Cheeger $N$-clusters

TL;DR

This paper introduces a Cheeger-type constant for N-clusters in bounded domains, analyzes their regularity and structure, and explores their connection to the Laplacian eigenvalue partition problem and related conjectures.

Contribution

It defines a new Cheeger N-cluster constant, studies their regularity and structure, and links this to the eigenvalue partition problem and Caffarelli-Lin's conjecture.

Findings

Provides a lower bound for the first Dirichlet eigenvalue partition problem.

Describes the structure of Cheeger N-clusters in the plane.
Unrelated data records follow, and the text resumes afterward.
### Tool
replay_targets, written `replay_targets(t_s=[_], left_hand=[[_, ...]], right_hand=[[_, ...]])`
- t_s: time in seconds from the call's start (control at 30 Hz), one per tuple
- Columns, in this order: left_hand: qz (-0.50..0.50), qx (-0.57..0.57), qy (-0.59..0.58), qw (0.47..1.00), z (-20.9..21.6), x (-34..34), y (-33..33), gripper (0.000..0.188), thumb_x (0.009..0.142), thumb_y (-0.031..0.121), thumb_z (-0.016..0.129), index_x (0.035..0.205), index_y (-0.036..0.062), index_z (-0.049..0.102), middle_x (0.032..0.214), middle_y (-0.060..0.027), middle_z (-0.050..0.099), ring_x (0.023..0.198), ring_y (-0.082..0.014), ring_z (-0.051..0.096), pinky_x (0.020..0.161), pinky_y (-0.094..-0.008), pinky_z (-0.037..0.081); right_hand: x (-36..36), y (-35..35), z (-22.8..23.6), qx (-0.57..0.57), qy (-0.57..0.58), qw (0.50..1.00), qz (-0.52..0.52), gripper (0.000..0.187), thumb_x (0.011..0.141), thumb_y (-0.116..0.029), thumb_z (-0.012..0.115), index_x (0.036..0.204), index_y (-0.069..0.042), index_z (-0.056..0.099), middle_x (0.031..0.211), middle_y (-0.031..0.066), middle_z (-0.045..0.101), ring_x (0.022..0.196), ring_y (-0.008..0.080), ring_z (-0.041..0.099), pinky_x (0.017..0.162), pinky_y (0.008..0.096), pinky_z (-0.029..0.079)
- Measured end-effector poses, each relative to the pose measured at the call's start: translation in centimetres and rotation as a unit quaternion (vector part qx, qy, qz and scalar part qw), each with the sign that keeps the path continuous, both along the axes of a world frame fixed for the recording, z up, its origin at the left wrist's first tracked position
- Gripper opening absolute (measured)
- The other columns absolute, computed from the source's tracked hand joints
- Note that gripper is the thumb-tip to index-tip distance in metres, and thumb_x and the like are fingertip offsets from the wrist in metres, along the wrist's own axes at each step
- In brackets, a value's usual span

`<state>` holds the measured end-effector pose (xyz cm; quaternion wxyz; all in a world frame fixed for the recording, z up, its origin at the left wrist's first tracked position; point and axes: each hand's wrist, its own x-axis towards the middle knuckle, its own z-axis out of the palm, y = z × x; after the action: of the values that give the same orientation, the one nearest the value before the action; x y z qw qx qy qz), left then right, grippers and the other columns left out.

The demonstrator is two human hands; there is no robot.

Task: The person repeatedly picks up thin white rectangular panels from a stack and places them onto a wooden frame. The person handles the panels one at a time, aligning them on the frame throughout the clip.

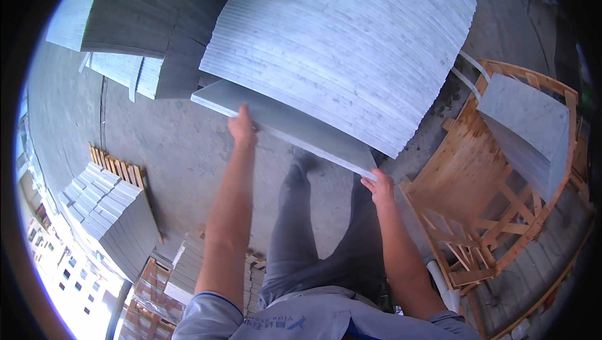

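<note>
A flat grey stone slab with a pale edge is tilted in front of me, close against a big row of slabs. My left hand grips its near long edge left of the middle, fingers bent round it. At the slab's right end, my right hand is closed on the corner. Some fingers of both hands are hidden by the slab. Just beyond stands the row of white-grey marble slabs, packed tightly side by side with their edges showing.
Another slab stack stands at the far left. To the right, a wooden crate holds a pale slab block. Stacked stone pieces sit by a wooden pallet at the left. Concrete floor lies around my legs.
</note>
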<state>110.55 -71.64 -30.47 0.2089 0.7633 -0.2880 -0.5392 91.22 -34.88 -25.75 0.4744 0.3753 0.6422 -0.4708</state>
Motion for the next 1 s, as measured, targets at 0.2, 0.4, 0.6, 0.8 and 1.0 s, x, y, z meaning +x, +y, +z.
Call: replay_targets(t_s=[0.2, 0.4, 0.6, 0.8, 1.0], left_hand=[[0.1, 0.048, 0.025, 0.994, 0.2, -4.3, 10.1, 0.043, 0.073, 0.02, 0.068, 0.104, -0.0066, 0.053, 0.094, -0.0162, 0.057, 0.076, -0.0287, 0.059, 0.06, -0.0463, 0.05], [0.056, 0.08, 0.025, 0.995, 0.7, -3.0, 10.5, 0.04, 0.071, 0.018, 0.067, 0.098, -0.009, 0.054, 0.089, -0.0165, 0.058, 0.072, -0.0293, 0.06, 0.056, -0.0434, 0.049], [0.049, 0.129, 0.069, 0.988, 2.9, 0.1, 10.7, 0.039, 0.076, 0.011, 0.063, 0.111, -0.0041, 0.052, 0.105, -0.0159, 0.057, 0.095, -0.0314, 0.058, 0.082, -0.0471, 0.05], [-0.045, 0.204, 0.107, 0.972, 7.0, 1.4, 14.7, 0.039, 0.081, 0.015, 0.057, 0.116, 0.0, 0.049, 0.11, -0.015, 0.056, 0.1, -0.0318, 0.057, 0.086, -0.0459, 0.048], [0.01, 0.27, 0.105, 0.957, 11.1, -0.5, 23.9, 0.036, 0.081, 0.021, 0.057, 0.108, -0.003, 0.056, 0.099, -0.0132, 0.059, 0.091, -0.0269, 0.057, 0.08, -0.0379, 0.047]], right_hand=[[-2.1, 2.8, -5.3, -0.071, -0.229, 0.971, -0.01, 0.032, 0.082, -0.034, 0.063, 0.106, -0.015, 0.057, 0.099, 0.0018, 0.06, 0.092, 0.021, 0.056, 0.073, 0.0382, 0.048], [1.2, 5.8, -11.2, -0.085, -0.208, 0.968, -0.116, 0.046, 0.071, -0.028, 0.075, 0.11, -0.013, 0.056, 0.11, 0.007, 0.055, 0.103, 0.0248, 0.051, 0.088, 0.0461, 0.042], [5.5, 5.7, -7.6, -0.134, -0.187, 0.953, -0.197, 0.046, 0.07, -0.02, 0.075, 0.111, -0.012, 0.056, 0.112, 0.0077, 0.057, 0.107, 0.0251, 0.052, 0.089, 0.0428, 0.043], [5.8, 9.6, 4.1, -0.155, -0.132, 0.942, -0.266, 0.036, 0.077, -0.017, 0.068, 0.109, -0.005, 0.057, 0.104, 0.0104, 0.06, 0.098, 0.0248, 0.059, 0.083, 0.0392, 0.048], [4.8, 18.6, 14.7, -0.096, 0.388, 0.888, 0.227, 0.035, 0.076, -0.019, 0.069, 0.108, -0.006, 0.059, 0.099, 0.0111, 0.062, 0.094, 0.0237, 0.061, 0.08, 0.0373, 0.049]])
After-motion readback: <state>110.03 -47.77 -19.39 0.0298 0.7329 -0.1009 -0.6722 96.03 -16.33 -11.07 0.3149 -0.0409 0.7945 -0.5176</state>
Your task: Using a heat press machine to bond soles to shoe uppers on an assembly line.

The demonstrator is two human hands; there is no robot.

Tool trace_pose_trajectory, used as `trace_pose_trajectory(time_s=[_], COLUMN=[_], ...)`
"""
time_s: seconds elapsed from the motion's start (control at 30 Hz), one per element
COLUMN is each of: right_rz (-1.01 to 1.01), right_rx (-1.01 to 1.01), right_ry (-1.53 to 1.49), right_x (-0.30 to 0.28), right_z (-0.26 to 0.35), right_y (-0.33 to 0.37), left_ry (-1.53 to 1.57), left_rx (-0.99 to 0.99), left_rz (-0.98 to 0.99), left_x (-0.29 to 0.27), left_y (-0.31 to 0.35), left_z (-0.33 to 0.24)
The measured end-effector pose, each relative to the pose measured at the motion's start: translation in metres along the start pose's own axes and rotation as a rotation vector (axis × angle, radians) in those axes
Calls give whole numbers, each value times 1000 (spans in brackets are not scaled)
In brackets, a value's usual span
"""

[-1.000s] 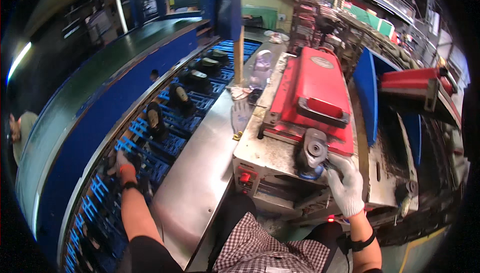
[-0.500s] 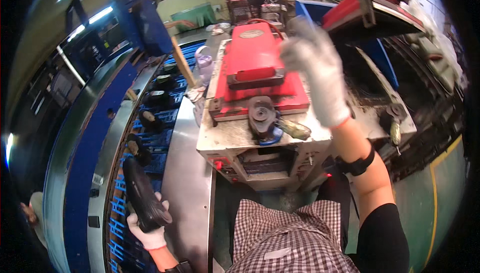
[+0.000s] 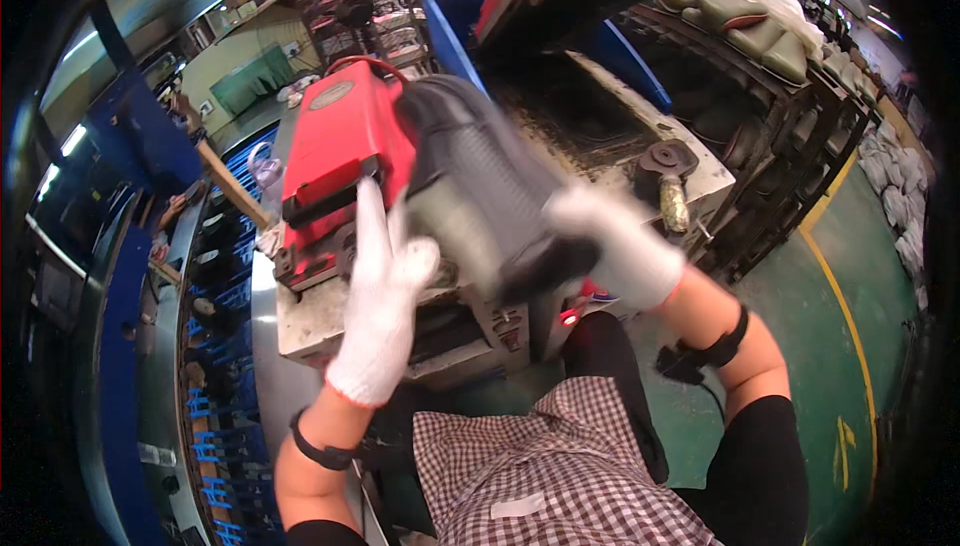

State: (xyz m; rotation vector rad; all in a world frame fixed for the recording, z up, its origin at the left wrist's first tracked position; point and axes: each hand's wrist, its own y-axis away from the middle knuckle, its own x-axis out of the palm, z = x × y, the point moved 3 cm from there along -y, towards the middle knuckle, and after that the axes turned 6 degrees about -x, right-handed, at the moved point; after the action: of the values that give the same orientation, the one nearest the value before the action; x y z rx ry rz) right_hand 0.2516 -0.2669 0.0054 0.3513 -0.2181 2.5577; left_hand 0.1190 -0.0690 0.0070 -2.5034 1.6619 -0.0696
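The left hand [image 3: 385, 296], fingers spread, reaches to the handle [image 3: 335, 204] of a red lid [image 3: 340, 146]; contact is hard to tell. The right hand [image 3: 630, 251] grips the near end of a blurred dark boot [image 3: 480, 186], held up beside the lid. The step looks like working the lid, boot in hand; the next move would call for keeping the boot clear. Beyond, another machine [image 3: 705, 186] stands open.
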Motion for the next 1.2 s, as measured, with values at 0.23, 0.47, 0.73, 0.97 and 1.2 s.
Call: trace_pose_trajectory(time_s=[0.23,0.47,0.73,0.97,1.2], right_rz=[-346,-273,-67,17,2], right_rx=[-334,224,115,203,87], right_ry=[776,1663,1953,1991,1931], right_x=[-195,-253,-246,-267,-231], right_z=[59,63,47,46,63], right_y=[-72,-152,-178,-156,-116], left_ry=[-277,-595,-846,-932,-786], left_rx=[405,894,504,831,919], left_rz=[29,18,34,13,-67], left_x=[41,124,127,153,164], left_y=[-141,-257,-334,-339,-299], left_z=[-93,-148,-191,-169,-137])
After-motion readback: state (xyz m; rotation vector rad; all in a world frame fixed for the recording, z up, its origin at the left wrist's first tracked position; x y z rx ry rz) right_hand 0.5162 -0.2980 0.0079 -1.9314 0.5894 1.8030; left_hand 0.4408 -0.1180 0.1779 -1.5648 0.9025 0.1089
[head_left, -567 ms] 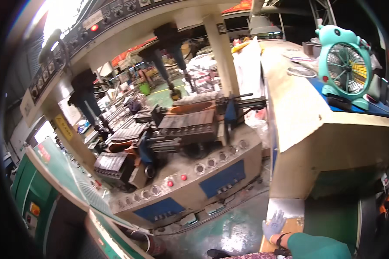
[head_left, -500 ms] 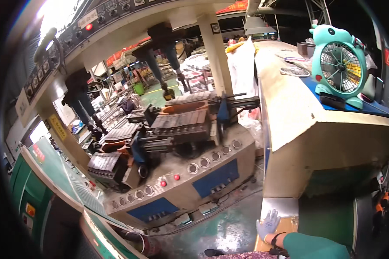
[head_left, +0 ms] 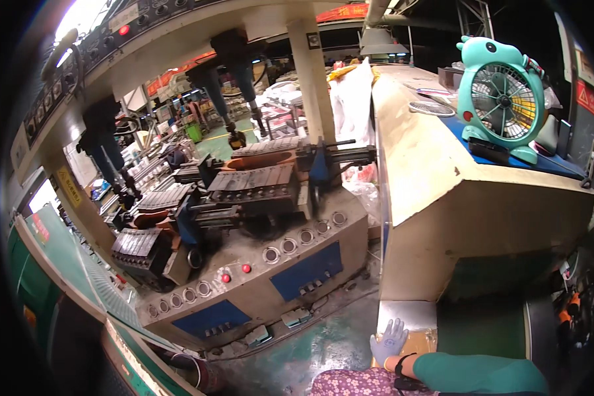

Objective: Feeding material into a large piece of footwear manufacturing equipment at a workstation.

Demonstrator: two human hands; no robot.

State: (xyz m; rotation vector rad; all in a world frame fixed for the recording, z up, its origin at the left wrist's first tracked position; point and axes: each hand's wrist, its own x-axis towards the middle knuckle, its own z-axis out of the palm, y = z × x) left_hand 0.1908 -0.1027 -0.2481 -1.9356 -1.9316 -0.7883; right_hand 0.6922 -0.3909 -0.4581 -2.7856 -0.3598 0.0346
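Right hand in pale glove, fingers spread wide, palm flat on brown cardboard sheet, holding nothing. Just above: bare metal plate. Left of hand: green floor. Farther up-left: beige control panel. High above, right: teal fan.
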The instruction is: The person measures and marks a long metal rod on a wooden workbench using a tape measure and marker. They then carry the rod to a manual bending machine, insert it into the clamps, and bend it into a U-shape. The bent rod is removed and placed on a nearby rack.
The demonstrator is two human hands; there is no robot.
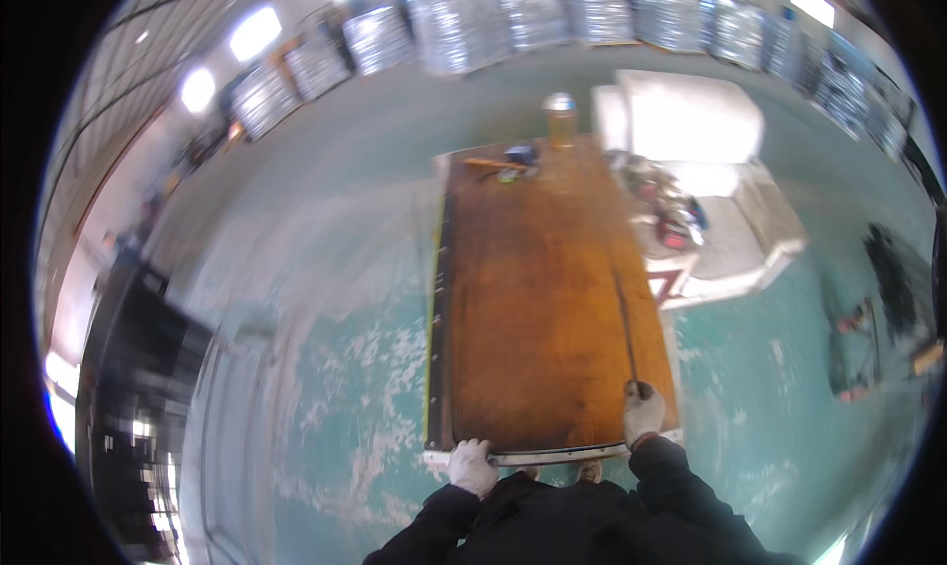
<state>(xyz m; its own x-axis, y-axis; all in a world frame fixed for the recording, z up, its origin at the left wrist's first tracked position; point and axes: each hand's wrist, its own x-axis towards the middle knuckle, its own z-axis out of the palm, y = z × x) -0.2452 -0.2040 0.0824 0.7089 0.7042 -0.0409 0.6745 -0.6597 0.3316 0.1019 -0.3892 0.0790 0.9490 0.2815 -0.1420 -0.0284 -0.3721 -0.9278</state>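
Observation:
In front of me stands a long table with a worn brown wooden top (538, 309). My left hand (473, 468), in a white glove, has its fingers curled over the near left corner, on the pale edge strip (552, 457). My right hand (644, 413), also in a white glove, is closed at the near right part of the top. From it a long thin dark rod (625, 314) runs away along the right side of the tabletop. The rod is blurred, and its far end cannot be made out.
A tape-like yellow-green line (431, 338) edges the table's left side. On its far end are small tools (508, 163) and a jar of yellowish liquid (561, 121). A white armchair (705, 185) and a cluttered stand (666, 215) adjoin the right. Wrapped stacks (459, 28) line the back.

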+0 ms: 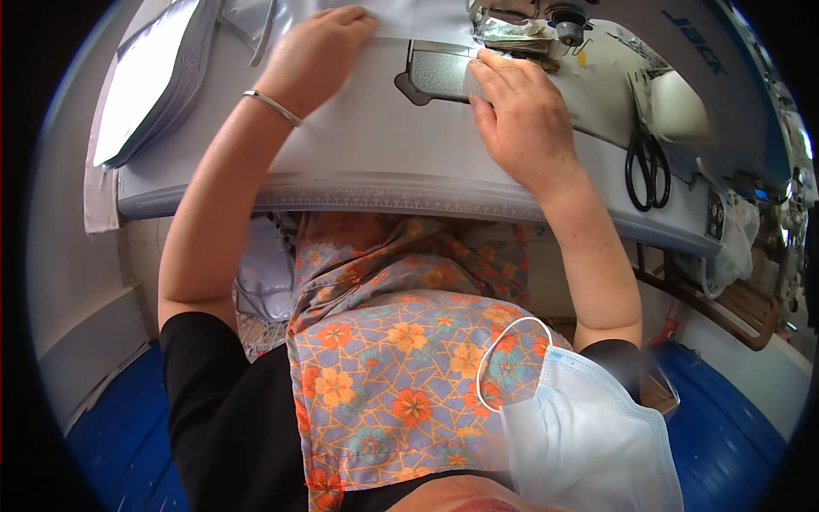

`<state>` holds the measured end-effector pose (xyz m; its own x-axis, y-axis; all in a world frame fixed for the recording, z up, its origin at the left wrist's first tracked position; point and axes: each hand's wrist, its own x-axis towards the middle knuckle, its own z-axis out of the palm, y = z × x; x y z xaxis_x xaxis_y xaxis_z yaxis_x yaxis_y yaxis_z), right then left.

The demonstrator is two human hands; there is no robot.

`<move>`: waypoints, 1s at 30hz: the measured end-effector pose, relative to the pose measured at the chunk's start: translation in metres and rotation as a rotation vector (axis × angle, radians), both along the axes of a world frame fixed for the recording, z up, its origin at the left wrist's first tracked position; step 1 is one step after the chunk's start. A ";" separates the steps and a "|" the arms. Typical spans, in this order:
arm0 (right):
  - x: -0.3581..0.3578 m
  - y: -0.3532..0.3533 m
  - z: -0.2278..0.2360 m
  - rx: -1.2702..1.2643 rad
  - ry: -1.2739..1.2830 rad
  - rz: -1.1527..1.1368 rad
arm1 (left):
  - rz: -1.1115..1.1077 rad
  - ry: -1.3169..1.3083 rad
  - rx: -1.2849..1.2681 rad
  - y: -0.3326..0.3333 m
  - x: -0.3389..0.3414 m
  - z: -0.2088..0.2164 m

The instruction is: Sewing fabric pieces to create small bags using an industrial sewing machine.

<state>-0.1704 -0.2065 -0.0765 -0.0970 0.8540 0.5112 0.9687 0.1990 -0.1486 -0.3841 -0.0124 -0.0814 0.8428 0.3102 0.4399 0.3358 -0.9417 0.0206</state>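
So both arms are up on the sewing table, elbows out wide and low, forearms angling in toward each other. The left hand is the one reaching further, way up near the top of the view, back of the hand showing, wrist cocked so the fingers point off to the right. Can't tell if it's pinching anything, the fingertips are kinda tucked out of sight. There's a thin bracelet on that wrist.

The right hand sits palm down and looks relaxed and open, fingers stretched up and left, close together, with the thumb splayed lower down. It covers the right end of the shiny metal plate, which lies on the table between the two hands, and its fingertips are just beside the needle end of the sewing machine.

Scissors with black handles lie to the right of that forearm, well clear of the fingers, and a stack of pale sheets is over to the left of the left arm
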 end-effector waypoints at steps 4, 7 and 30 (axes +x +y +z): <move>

Establishes relations between the Cheeger constant and spectral partitioning.

Abstract

In this paper we introduce a Cheeger-type constant defined as a minimization of a suitable functional among all the $N$-clusters contained in an open bounded set $\Omega$. Here with $N$-Cluster we mean a family of $N$ sets of finite perimeter, disjoint up to a set of null Lebesgue measure. We call any $N$-cluster attaining such a minimum a Cheeger $N$-cluster. Our purpose is to provide a non trivial lower bound on the optimal partition problem for the first Dirichlet eigenvalue of the Laplacian. Here we discuss the regularity of Cheeger $N$-clusters in a general ambient space dimension and we give a precise description of their structure in the the planar case. The last part is devoted to the relation between the functional introduced here (namely the $N$-Cheeger constant), the partition problem for the first Dirichlet eigenvalue of the Laplacian and the Caffarelli and Lin's conjecture.